In any event,  here are four verbatim abstracts from the March issue of  Health Affairs,
How physicians describe themselves:
“Physicians describing themselves as independent practice owners declined from 62 percent in 2008 to 35 percent in 2014, according to the 2014 Survey of American Physicians conducted by the Physicians Foundation. Over 70 percent of physicians would still choose to be a physician if they could do their career over, but many have important concerns. Over 80 percent report that they are overextended or at full capacity and that nonclinical paperwork takes up about 20 percent of their time. Only 10 percent of physicians interviewed in 2014 were very optimistic about the future of the medical profession.”

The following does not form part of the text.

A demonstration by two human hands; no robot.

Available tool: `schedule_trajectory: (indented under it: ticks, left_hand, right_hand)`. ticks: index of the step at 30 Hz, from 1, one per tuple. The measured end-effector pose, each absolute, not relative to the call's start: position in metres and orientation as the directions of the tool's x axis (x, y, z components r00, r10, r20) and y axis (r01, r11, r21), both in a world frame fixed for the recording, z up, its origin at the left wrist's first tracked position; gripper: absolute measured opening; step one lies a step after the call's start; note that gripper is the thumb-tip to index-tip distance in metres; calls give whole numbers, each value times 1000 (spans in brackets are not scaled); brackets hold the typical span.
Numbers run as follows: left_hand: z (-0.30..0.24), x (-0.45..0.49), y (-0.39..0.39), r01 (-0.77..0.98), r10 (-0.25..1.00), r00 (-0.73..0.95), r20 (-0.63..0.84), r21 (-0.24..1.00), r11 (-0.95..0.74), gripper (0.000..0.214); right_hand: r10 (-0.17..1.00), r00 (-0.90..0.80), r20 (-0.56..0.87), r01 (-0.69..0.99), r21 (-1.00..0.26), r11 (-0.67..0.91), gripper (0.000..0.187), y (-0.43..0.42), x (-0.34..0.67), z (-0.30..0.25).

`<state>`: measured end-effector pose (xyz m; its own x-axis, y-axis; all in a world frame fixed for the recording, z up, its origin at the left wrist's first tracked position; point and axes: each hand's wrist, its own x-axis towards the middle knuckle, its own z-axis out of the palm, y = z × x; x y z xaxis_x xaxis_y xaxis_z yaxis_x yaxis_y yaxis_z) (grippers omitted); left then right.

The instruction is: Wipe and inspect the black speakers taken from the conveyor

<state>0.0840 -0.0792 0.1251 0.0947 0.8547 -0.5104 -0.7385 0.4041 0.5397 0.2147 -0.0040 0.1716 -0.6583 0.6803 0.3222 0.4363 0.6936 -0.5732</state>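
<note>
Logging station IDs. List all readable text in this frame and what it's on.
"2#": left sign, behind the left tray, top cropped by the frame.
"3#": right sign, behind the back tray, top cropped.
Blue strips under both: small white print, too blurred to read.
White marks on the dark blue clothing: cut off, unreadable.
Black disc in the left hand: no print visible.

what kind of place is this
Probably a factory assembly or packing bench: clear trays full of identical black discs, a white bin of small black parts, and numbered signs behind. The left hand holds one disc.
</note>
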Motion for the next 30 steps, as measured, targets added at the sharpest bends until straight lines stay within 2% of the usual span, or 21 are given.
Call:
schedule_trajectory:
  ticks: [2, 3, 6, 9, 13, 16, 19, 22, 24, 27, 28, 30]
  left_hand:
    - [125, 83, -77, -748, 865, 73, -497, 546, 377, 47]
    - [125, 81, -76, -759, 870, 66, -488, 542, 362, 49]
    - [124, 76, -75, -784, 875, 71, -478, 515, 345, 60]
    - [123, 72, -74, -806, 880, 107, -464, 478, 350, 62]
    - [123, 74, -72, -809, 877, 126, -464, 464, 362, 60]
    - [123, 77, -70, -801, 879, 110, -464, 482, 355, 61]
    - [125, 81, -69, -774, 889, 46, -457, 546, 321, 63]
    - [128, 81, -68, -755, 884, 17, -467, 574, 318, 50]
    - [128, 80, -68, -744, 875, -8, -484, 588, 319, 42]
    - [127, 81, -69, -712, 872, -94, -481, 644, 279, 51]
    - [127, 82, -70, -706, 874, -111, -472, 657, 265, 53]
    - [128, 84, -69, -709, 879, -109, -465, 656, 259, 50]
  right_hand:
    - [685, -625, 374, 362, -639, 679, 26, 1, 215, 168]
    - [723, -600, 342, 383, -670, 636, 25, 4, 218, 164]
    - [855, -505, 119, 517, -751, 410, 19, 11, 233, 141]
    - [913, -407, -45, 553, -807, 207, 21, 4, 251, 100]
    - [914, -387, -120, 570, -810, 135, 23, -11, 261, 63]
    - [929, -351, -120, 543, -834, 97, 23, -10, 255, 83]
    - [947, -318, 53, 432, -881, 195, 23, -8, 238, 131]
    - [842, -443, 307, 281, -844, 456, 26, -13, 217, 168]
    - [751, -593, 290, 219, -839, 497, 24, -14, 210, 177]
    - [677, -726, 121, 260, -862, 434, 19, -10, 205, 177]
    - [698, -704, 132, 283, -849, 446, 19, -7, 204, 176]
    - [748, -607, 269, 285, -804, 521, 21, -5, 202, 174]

How physicians respond to federal  quality practice tracking:
In this issue of Health Affairs, Lawrence Casalino and coauthors establish that physicians in common specialty practices spend an average of 2.6 hours per week dealing with external quality measures. This gives rise to general questions about the future of the medical profession. To what extent will quality-tracking requirements and similar practice intrusions reshape who physicians are, how many physicians there are, and how they practice? In turn, how will these changes affect patients’ access to care? Data derived from the 2014 Survey of America’s Physicians: Practice Patterns and Perspectives, conducted by Merritt Hawkins on behalf of the Physicians Foundation, make it clear that physician practice patterns are evolving. Responding to an increasingly intrusive practice environment, physicians report that they will choose a variety of practice models likely to reduce patients’ access to care or that they will retire early, which will exacerbate the physician shortage and fundamentally change the nature of the medical profession.
How retail clinics affect healthcare costs
Retail clinics have been viewed by policy makers and insurers as a mechanism to decrease health care spending, by substituting less expensive clinic visits for more expensive emergency department or physician office visits. However, retail clinics may actually increase spending if they drive new health care utilization. To assess whether retail clinic visits represent new utilization or a substitute for more expensive care, we used insurance claims data from Aetna for the period 2010–12 to track utilization and spending for eleven low-acuity conditions. We found that 58 percent of retail clinic visits for low-acuity conditions represented new utilization and that retail clinic use was associated with a modest increase in spending, of $14 per person per year. These findings do not support the idea that retail clinics decrease health care spending.
How Patients View  Federal Drug Benefits—Prescription And Otherwise
A few papers in this issue explore a variety of topics related to drugs. Marc Elliott and colleagues report that Medicare beneficiaries are less satisfied with their prescription drug benefit than they are with other benefits, but that those in plans that integrate the drug benefit into a Medicare Advantage plan are more satisfied than those enrolled in standalone plans. Kathleen Miller and Michael Lanthier find that more than half of the new drugs approved under the Orphan Drug Act of 1983 have been “first in class.” Finally, as states increasingly adopt medical marijuana programs, Arthur Robin Williams and colleagues conclude that states with looser regulations have much higher rates of enrollment.